Which lines of the data contain the string "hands"? Copy every one.

#### Data shown

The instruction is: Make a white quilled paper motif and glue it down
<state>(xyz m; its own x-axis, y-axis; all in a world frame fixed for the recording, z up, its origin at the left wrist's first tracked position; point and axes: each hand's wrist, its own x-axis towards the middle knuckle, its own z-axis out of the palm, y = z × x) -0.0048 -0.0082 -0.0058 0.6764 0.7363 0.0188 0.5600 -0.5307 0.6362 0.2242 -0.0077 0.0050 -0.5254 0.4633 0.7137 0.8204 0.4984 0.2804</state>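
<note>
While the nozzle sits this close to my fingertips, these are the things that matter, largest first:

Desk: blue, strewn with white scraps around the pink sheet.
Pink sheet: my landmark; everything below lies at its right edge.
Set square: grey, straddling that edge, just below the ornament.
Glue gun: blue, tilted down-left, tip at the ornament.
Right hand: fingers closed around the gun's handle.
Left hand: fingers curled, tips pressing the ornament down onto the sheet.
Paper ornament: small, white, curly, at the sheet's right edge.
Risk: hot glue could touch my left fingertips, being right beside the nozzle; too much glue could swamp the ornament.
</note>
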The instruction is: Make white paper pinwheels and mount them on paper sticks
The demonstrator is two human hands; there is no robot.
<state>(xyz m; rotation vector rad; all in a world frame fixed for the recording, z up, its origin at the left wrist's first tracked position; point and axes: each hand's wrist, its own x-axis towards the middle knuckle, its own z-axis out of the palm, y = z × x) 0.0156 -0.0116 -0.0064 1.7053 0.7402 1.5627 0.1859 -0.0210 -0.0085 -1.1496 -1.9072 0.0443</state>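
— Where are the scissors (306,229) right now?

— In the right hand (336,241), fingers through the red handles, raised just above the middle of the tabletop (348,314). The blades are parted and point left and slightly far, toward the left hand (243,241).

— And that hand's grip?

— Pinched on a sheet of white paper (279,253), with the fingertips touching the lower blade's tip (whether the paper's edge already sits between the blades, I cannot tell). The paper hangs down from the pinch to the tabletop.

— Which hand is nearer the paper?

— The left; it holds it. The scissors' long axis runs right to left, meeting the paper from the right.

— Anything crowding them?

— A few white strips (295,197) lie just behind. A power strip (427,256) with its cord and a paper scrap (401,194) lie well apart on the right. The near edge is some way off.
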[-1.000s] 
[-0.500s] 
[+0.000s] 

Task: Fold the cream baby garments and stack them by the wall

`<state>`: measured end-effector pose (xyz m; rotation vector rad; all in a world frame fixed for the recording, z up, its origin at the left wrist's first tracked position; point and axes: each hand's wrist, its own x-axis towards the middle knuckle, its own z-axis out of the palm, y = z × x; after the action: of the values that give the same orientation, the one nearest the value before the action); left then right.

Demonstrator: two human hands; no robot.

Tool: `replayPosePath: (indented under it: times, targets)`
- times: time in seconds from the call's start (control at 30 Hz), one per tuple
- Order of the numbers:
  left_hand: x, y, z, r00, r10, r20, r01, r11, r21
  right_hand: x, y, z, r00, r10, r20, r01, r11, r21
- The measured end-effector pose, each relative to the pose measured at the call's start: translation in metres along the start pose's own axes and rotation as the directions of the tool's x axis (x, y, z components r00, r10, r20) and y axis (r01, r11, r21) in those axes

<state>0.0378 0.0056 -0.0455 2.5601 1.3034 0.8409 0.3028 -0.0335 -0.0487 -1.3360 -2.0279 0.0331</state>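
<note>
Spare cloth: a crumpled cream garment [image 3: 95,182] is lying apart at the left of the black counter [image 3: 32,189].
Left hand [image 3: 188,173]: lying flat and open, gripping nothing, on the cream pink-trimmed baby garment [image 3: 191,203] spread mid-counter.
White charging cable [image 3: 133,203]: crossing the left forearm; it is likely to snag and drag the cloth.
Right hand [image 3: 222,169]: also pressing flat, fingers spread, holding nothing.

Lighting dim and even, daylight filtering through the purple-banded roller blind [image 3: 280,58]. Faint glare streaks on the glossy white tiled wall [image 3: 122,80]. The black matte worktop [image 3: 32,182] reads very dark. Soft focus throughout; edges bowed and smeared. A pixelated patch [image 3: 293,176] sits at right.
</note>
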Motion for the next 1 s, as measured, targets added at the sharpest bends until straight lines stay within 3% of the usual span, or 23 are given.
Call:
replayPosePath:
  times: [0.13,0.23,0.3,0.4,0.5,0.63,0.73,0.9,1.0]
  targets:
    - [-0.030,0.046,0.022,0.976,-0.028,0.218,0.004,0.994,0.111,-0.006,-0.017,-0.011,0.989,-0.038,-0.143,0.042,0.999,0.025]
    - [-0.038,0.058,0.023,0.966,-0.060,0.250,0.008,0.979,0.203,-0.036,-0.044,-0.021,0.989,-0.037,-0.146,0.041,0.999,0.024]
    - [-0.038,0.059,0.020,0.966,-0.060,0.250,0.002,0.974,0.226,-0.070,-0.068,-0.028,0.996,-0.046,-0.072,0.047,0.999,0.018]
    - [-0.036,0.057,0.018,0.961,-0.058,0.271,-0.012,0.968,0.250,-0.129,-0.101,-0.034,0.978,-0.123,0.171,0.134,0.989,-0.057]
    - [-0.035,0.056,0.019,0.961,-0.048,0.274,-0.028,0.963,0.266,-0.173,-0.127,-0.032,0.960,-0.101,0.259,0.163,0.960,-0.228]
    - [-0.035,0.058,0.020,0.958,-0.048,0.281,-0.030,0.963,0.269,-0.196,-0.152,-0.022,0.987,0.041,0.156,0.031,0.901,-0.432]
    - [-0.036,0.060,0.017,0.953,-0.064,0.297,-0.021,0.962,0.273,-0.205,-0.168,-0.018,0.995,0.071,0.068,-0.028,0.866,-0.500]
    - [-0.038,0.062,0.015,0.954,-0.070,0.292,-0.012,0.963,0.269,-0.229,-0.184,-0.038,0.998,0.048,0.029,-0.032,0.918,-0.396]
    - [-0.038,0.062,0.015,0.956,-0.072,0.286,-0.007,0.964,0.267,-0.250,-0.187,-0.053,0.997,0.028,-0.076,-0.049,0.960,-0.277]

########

▶ Task result
The demonstrator is two human hands; there is no robot.
Demonstrator: two human hands; no robot.

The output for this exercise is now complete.